*The problem:*
Among the lines below, which ones contain the word "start"? Copy every such line.

*Supplied data:*

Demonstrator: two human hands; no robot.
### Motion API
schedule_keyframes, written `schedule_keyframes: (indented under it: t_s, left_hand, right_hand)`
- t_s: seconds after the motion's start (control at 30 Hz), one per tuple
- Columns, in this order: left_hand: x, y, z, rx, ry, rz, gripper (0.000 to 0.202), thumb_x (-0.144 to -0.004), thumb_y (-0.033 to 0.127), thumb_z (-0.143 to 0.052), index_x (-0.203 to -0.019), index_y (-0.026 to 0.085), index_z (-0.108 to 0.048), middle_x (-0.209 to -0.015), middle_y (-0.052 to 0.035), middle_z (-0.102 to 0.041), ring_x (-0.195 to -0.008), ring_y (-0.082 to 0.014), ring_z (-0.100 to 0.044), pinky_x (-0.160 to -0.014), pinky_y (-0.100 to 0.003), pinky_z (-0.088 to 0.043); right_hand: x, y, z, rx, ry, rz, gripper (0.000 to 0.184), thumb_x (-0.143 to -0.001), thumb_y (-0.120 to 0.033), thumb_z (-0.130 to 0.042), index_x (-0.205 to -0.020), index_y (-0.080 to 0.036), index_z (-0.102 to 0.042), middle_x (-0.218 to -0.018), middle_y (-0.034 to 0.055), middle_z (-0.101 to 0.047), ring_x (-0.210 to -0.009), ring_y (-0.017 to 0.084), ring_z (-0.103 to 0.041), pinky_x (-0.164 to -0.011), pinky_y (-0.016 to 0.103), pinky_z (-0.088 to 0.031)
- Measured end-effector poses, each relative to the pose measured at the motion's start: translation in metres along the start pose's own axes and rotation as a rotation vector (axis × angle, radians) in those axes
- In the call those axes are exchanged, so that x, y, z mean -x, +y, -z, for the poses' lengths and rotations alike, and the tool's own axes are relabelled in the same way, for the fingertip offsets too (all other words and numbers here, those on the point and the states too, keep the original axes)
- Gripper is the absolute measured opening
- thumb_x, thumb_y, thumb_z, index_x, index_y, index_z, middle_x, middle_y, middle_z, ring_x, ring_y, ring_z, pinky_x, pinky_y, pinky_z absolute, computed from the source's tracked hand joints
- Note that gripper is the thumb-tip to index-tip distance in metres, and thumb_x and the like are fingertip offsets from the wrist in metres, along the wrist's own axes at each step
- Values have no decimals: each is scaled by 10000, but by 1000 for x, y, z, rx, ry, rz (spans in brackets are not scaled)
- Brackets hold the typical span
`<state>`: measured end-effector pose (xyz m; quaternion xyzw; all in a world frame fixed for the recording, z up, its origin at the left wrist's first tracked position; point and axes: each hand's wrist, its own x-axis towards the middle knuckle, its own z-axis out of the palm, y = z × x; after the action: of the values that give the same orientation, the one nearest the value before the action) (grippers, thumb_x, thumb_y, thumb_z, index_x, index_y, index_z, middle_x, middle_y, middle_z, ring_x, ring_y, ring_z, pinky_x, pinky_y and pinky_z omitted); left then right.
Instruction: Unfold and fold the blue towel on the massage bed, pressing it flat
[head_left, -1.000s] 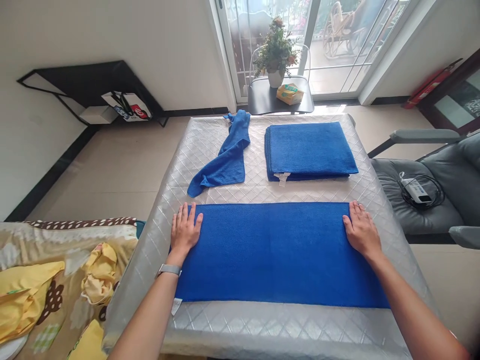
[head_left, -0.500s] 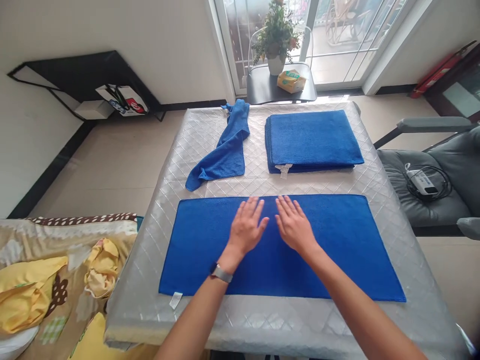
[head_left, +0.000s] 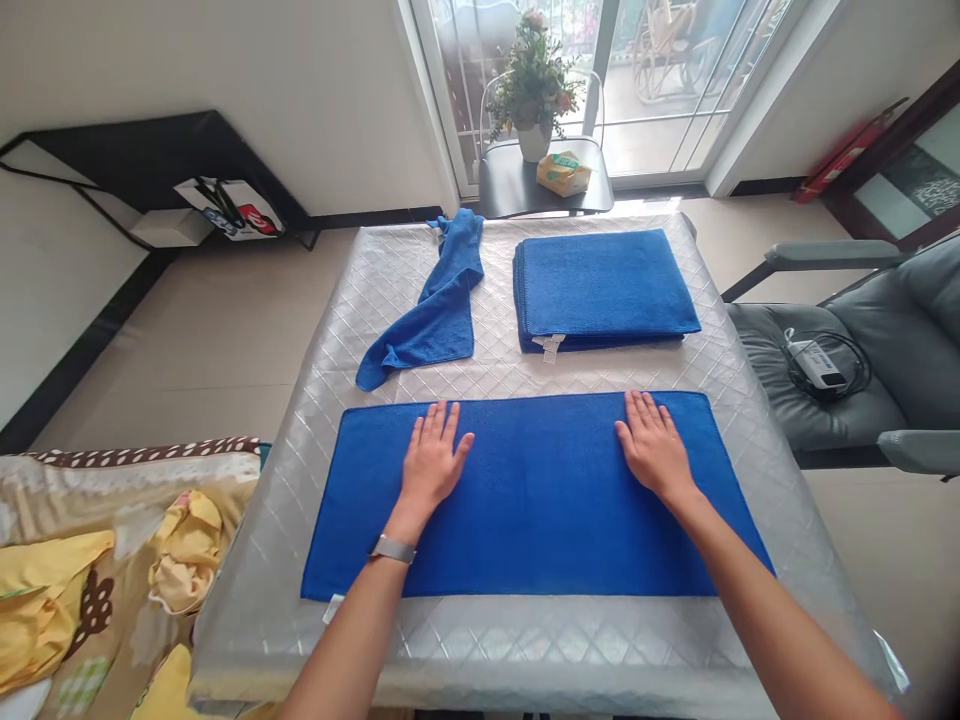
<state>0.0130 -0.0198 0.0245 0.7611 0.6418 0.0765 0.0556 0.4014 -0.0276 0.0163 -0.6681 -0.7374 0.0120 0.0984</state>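
Observation:
A blue towel [head_left: 536,500] lies spread flat across the near half of the table, with a white label at its lower left corner. My left hand [head_left: 435,455] rests flat on its left part, fingers stretched toward the far edge. On the right part of the same towel lies my right hand [head_left: 651,443], palm down with fingers extended. Beyond them, a folded stack of blue towels [head_left: 604,285] sits at the far right, its labels hanging out in front. A crumpled blue towel [head_left: 439,310] lies loosely at the far left.
A silver quilted cover [head_left: 480,640] drapes the table. Behind it stands a chair bearing a potted plant [head_left: 534,100] and a yellow tissue pack [head_left: 562,174]. To the right, a grey armchair [head_left: 780,400] holds a power strip [head_left: 821,362]. Yellow cloths [head_left: 187,550] lie on bedding at left.
Both hands have slid apart over the towel, the left toward its left end and the right toward its right end. The whole view has shifted slightly.

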Motion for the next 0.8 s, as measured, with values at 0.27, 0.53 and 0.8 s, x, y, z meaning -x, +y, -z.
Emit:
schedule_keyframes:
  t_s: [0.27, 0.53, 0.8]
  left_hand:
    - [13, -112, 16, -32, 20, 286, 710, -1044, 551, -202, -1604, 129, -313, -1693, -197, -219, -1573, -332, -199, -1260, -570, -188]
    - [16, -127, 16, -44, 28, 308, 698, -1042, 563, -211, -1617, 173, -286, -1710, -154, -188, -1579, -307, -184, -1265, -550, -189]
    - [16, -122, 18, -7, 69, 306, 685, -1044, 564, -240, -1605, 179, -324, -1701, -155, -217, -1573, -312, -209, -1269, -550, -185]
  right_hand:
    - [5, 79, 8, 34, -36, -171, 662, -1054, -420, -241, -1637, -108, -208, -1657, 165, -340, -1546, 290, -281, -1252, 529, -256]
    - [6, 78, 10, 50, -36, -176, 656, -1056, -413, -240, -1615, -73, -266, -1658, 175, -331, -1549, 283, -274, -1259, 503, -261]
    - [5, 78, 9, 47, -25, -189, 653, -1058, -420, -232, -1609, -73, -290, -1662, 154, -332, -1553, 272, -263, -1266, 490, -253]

*Written response:*
- t_s: seconds after the motion's start (control at 30 Hz), one per tuple
- Measured end-effector poses, each relative to the pose measured at the motion's start: translation in metres along the start pose's own axes and rotation as a rotation vector (axis × angle, radians) in those axes

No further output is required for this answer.